#### EXERCISE BRIEF
What lines of the material hold the string "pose"? Pull each of them out.

╔══

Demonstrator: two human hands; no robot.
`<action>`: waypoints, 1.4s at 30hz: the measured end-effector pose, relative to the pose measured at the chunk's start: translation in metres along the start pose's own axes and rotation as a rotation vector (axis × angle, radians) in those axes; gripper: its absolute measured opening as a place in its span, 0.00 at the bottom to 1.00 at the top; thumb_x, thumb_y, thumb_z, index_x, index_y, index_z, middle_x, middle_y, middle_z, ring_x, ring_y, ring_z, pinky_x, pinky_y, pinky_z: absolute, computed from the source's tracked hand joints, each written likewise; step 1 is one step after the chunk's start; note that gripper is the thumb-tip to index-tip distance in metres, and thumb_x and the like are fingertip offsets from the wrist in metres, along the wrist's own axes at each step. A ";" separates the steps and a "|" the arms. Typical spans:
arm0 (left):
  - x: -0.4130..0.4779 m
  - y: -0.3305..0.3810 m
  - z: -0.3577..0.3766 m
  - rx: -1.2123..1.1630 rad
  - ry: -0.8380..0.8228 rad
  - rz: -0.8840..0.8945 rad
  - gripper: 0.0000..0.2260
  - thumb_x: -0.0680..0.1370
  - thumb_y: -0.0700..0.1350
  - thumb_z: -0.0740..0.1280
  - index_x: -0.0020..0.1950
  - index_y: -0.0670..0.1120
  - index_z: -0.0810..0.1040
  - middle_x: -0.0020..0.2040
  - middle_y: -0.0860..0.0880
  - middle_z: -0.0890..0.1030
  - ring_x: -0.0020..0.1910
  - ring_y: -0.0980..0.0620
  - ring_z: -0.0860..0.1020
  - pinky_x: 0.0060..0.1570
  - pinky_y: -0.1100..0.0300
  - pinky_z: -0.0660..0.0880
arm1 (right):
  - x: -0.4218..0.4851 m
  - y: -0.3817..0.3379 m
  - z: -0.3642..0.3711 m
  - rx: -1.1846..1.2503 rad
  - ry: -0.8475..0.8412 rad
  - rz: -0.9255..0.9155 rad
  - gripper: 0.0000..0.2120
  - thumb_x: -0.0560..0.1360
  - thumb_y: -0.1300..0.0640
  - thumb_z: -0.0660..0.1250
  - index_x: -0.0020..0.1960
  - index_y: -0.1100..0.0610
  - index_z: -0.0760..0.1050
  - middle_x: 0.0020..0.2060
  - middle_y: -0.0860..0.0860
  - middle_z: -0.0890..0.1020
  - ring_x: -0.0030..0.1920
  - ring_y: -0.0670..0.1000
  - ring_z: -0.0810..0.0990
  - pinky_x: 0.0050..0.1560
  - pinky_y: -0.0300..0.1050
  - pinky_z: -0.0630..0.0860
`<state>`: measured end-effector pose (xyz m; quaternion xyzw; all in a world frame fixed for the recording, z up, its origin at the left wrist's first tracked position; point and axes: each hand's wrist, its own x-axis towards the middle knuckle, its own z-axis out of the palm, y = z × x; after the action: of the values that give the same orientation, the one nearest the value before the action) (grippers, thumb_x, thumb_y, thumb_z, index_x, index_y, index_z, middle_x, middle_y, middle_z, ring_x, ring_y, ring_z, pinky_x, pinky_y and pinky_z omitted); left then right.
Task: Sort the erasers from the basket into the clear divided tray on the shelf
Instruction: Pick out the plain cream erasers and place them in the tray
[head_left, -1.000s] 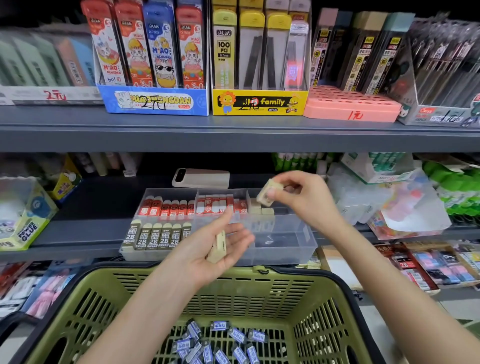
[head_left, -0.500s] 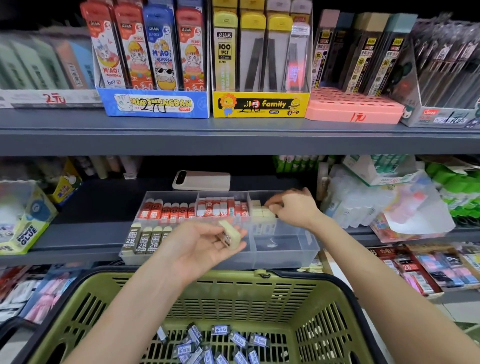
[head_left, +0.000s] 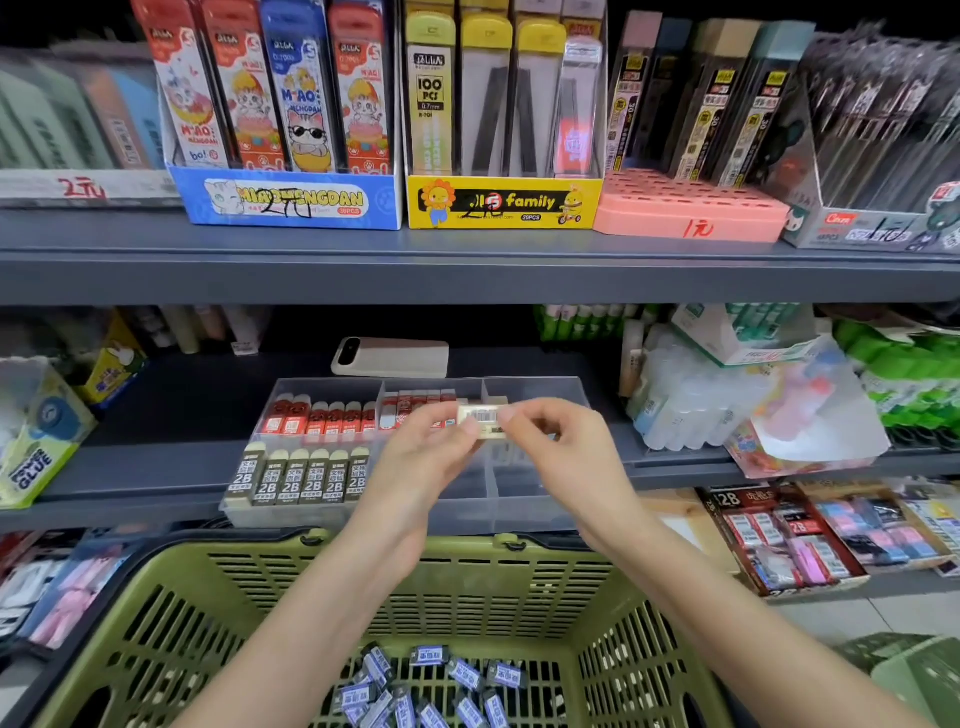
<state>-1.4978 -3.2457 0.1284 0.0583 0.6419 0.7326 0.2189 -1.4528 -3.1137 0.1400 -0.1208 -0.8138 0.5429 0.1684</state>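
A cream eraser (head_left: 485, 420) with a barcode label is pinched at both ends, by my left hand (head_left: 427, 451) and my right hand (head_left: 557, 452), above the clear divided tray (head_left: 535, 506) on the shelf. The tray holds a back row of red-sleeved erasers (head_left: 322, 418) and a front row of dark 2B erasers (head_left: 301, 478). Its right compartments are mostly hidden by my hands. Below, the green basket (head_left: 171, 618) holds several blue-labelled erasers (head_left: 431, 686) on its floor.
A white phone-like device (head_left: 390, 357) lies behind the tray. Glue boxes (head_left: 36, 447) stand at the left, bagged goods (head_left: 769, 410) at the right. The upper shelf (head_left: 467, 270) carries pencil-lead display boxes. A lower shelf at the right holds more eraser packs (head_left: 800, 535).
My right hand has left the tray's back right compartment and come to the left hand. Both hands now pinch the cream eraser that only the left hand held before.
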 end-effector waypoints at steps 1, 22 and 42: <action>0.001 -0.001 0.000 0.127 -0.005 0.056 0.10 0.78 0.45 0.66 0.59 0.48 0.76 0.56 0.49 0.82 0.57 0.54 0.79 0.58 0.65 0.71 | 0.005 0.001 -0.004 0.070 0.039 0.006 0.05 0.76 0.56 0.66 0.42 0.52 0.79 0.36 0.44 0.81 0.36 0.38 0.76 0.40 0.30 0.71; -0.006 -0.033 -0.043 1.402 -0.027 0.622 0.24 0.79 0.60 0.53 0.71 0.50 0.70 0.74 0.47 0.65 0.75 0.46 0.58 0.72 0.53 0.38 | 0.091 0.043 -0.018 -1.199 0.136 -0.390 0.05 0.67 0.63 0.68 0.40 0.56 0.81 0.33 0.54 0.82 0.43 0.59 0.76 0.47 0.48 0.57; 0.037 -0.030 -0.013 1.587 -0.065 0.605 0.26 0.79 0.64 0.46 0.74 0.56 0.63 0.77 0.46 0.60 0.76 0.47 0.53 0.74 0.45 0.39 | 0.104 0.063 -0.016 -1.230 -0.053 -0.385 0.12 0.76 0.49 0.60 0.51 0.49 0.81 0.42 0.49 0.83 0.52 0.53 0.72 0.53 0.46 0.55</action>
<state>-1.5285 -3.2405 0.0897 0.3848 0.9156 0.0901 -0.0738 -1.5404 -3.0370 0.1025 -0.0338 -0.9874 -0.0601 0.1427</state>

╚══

#### RESULT
`<action>`: waypoints, 1.4s at 30hz: the measured end-effector pose, relative to the pose measured at the chunk's start: translation in metres along the start pose's own axes and rotation as a rotation vector (axis × angle, radians) in those axes; gripper: its absolute measured opening as a place in its span, 0.00 at the bottom to 1.00 at the top; thumb_x, thumb_y, thumb_z, index_x, index_y, index_z, middle_x, middle_y, middle_z, ring_x, ring_y, ring_z, pinky_x, pinky_y, pinky_z: absolute, computed from the source's tracked hand joints, each written likewise; step 1 is one step after the chunk's start; note that gripper is the thumb-tip to index-tip distance in metres, and thumb_x and the like are fingertip offsets from the wrist in metres, along the wrist's own axes at each step. A ";" separates the steps and a "|" the arms. Typical spans:
`<state>`: measured end-effector pose (xyz m; quaternion xyzw; all in a world frame fixed for the recording, z up, its origin at the left wrist's first tracked position; point and axes: each hand's wrist, its own x-axis towards the middle knuckle, its own z-axis out of the palm, y = z × x; after the action: of the values that give the same orientation, the one nearest the value before the action) (grippers, thumb_x, thumb_y, thumb_z, index_x, index_y, index_z, middle_x, middle_y, middle_z, ring_x, ring_y, ring_z, pinky_x, pinky_y and pinky_z omitted); left then right.

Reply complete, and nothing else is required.